I am not sure if this is in the right place but I am buying a new computer purely for photoshop (I will have the master collection) and I was wondering if you people had any suggestions on what to buy (laptop) I don't care if its windows or mac but I prefer mac even though the price tag will shock even the richest of people!

Thanks. Jack M'crystal Photography


----------



## Big Mike (Jul 25, 2013)

I hope  you are aware of the 'can of worms' that you've just opened.  Few things will get an internet forum fired up like a PC vs Mac debate.  
I'm a PC user, but if I wasn't so concerned about the price, I'd probably go for a Mac.

First thing...why are you considering a laptop for Photoshop?  There are obviously plenty of advantages with a laptop, but there are some some negative points as well.
When editing photos, it can be fairly important that your editing be consistent...and that can be challenging if your view of the display changes often.  Besides the fact that the screen will be opened to different angles, you may also tend to use it in different locations...each with their own unique ambient lighting.  This can mean that you see the display differently, and thus you would edit the photos differently.  
Most laptops have a TN (twisted numatic) type display...these are less expensive, but they will look quite different depending on the viewing angle.  The better type of display is IPS (In Plane Switching), but they are more expensive.  If you are set on getting a laptop, look for IPS display.  

But really, the better option (if you must use a laptop) is to set up an external 'desk top' monitor and workspace where you can dock your laptop when you're doing critical adjustments to exposure & color.  

Either way, you should factor in the costs of a display calibration system.

As for hardware, I've always heard that the video card isn't nearly as important for editing still photos, as it is for gaming or video.  So don't splurge on a tricked out video card, but do make sure to get a nice fast processor and plenty of RAM.


----------



## KmH (Jul 25, 2013)

Photoshop CS 6 uses the Mercury Graphics Engine. One of CS 6's preference options (OpenGL) uses the video card's GPU. OpenGL - Wikipedia, the free encyclopedia
Make sure your video card supports OpenGL.

Photoshop CS6 GPU FAQ


> *Mercury Graphics Engine*
> The Mercury Graphics Engine (MGE) represents features that use video card processor, or GPU, acceleration. In Photoshop CS6, this new engine delivers near-instant results when editing with key tools such as Liquify, Warp, Lighting Effects, and the Oil Paint filter. The new MGE delivers unprecedented responsiveness for a fluid feel as you work.
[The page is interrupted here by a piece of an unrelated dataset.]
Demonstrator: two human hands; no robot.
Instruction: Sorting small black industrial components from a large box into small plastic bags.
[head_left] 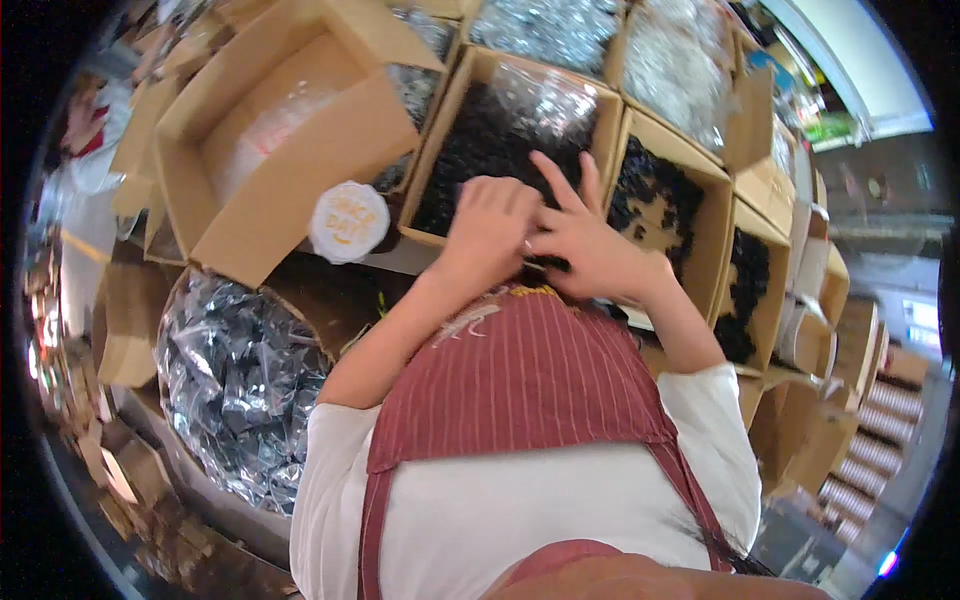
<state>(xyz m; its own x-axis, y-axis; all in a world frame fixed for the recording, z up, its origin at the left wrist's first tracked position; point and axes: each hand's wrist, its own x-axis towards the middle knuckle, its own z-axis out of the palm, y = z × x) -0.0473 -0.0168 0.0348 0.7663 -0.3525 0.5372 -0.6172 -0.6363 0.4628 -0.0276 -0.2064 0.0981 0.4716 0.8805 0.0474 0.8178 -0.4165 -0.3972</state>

Having a video card that supports multiple displays is also very useful for image editing.

GPU and OpenGL features and preferences | Photoshop and Bridge | CS5, CS4
GPU (CUDA, OpenGL) features in After Effects CS6 and later | After Effects region of interest

Beyond the laptop limitations Mike mentions is that the display size is limited.
For many image edits, having a large display (20+") and it's corresponding increased resolution can be invaluable.


----------